Print the lines of the data, starting with the first, up to and including the line where "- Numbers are" appears.

Records from a data collection:
━━━━━━━━━━━━━━━━━━━━━━━━━━━━━━
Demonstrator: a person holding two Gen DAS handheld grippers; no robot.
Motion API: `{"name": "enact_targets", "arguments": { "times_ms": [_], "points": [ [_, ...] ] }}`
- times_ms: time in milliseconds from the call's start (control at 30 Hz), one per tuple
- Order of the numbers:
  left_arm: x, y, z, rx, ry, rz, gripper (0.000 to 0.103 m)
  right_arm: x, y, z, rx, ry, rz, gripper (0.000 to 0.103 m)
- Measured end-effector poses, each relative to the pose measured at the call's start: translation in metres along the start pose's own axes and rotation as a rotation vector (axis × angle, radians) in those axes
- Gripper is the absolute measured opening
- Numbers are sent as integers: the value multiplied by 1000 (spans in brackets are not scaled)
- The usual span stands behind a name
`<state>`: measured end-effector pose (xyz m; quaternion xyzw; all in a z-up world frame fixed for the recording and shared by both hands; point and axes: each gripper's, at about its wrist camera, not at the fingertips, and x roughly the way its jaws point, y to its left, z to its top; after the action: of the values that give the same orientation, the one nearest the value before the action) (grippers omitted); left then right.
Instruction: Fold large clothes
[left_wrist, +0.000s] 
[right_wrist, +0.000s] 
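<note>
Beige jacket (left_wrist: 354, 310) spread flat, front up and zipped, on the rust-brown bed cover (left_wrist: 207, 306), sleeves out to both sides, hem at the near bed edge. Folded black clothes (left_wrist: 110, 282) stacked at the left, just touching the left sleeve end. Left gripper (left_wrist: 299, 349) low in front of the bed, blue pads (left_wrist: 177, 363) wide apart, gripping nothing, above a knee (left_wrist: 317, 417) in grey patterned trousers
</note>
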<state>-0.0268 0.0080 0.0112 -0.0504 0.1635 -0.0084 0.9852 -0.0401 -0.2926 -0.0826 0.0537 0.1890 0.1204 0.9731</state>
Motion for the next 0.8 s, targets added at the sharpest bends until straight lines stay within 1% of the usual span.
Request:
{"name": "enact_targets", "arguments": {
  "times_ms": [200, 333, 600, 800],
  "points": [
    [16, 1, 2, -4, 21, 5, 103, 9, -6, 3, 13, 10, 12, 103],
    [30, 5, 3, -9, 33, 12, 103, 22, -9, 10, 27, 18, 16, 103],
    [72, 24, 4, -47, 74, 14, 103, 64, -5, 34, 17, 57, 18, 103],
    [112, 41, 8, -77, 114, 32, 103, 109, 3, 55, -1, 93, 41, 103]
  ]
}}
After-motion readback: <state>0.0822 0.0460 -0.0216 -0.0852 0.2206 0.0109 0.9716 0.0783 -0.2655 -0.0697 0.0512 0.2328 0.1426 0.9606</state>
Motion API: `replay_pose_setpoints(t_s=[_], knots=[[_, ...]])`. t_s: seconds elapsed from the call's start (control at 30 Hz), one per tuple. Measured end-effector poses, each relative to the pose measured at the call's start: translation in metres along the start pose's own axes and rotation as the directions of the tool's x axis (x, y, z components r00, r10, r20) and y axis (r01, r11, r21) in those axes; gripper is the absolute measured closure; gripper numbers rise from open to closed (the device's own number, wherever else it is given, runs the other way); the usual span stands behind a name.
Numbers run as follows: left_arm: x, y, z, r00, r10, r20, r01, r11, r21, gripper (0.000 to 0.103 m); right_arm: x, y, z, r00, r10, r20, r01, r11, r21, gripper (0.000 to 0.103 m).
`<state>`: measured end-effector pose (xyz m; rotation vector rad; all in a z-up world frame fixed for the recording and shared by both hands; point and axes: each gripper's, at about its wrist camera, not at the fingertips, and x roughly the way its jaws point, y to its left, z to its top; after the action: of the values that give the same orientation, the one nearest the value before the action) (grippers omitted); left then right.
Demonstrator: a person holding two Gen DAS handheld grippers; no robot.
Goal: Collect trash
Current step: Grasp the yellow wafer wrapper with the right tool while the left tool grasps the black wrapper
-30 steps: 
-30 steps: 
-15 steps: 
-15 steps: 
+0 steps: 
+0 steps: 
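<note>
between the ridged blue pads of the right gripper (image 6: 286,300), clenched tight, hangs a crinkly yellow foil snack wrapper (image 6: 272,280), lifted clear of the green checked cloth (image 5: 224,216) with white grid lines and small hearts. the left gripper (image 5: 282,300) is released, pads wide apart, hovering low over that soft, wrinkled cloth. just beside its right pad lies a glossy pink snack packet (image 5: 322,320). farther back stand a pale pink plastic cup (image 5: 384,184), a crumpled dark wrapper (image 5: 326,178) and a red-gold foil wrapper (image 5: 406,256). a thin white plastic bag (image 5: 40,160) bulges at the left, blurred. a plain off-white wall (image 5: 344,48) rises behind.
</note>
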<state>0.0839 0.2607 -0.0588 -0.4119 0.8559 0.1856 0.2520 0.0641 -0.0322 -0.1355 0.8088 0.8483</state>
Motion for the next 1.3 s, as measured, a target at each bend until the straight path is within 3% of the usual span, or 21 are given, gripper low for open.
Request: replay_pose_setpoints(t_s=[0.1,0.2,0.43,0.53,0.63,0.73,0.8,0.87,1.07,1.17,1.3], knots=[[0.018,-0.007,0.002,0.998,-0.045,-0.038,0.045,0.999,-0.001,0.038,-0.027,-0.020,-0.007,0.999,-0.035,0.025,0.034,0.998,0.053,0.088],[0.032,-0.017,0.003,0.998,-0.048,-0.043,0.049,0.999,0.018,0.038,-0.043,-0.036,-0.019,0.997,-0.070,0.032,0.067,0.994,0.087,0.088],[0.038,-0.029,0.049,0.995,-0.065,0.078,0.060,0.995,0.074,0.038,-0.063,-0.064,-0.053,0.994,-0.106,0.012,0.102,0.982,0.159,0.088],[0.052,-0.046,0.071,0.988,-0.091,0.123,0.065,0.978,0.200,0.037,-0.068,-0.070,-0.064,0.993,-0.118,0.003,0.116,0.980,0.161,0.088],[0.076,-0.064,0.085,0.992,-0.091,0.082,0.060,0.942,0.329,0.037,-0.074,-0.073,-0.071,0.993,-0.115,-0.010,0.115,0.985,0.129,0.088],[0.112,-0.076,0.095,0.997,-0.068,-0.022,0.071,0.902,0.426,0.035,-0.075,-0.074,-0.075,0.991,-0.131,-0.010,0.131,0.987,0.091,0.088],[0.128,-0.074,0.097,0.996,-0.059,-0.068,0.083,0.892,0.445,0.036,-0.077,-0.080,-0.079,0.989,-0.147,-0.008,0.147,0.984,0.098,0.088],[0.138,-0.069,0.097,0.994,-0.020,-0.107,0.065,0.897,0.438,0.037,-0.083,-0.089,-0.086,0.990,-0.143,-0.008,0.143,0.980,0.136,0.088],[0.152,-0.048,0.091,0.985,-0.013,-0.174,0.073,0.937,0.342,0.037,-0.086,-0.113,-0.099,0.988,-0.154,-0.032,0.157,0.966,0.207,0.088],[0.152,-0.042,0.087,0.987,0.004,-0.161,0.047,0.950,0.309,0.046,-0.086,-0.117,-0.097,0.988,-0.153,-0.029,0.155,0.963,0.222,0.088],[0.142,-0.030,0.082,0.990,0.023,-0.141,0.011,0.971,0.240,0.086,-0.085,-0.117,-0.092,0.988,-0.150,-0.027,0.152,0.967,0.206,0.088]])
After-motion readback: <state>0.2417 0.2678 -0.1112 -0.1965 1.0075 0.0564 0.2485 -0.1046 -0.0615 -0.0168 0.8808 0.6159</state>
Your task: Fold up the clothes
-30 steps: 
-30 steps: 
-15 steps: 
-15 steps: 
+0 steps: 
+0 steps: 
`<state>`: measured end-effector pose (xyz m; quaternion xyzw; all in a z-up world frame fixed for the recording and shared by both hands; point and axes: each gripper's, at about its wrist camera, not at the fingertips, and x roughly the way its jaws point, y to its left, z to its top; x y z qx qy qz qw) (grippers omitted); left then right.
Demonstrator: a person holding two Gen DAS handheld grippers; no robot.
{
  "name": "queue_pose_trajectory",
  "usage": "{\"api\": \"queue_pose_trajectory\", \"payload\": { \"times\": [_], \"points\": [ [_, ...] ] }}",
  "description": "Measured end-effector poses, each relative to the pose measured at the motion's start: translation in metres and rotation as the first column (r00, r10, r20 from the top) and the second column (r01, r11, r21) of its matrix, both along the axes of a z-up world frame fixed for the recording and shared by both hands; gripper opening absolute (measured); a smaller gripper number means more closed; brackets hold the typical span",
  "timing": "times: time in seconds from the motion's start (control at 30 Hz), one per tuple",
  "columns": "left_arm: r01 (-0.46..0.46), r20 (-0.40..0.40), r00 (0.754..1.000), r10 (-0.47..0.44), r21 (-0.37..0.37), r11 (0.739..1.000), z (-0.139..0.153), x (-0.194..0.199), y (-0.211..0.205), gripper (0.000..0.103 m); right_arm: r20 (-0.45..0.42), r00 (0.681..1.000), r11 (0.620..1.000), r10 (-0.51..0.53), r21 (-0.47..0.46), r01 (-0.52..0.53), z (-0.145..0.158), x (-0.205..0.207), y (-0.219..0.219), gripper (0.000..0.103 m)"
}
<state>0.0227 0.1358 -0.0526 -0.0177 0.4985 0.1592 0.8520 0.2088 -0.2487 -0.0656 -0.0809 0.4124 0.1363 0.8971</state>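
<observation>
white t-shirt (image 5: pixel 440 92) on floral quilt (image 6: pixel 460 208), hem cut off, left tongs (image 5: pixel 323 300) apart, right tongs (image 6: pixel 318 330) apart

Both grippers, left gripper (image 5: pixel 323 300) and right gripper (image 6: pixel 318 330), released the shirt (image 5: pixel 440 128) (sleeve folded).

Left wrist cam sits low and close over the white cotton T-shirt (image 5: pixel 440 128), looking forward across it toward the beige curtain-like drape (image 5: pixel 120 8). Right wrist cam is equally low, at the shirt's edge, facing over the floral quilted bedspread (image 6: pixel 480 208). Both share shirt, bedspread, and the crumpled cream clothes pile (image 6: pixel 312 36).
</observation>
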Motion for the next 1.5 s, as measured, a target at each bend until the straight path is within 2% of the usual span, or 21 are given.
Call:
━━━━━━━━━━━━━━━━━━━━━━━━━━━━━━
◆ **RESULT FOR THIS TASK**
Demonstrator: a person holding two Gen DAS handheld grippers; no robot.
Motion API: `{"name": "enact_targets", "arguments": { "times_ms": [_], "points": [ [_, ...] ] }}`
- times_ms: time in milliseconds from the call's start (control at 30 Hz), one per tuple
- Order of the numbers:
  left_arm: x, y, z, rx, ry, rz, gripper (0.000 to 0.103 m)
  right_arm: x, y, z, rx, ry, rz, gripper (0.000 to 0.103 m)
- Measured end-effector poses, each relative to the pose measured at the call's start: translation in metres along the start pose's own axes and rotation as a rotation vector (axis × angle, radians) in those axes
- Gripper is the absolute measured opening
- Numbers are sent as integers: the value multiplied by 1000 (spans in brackets are not scaled)

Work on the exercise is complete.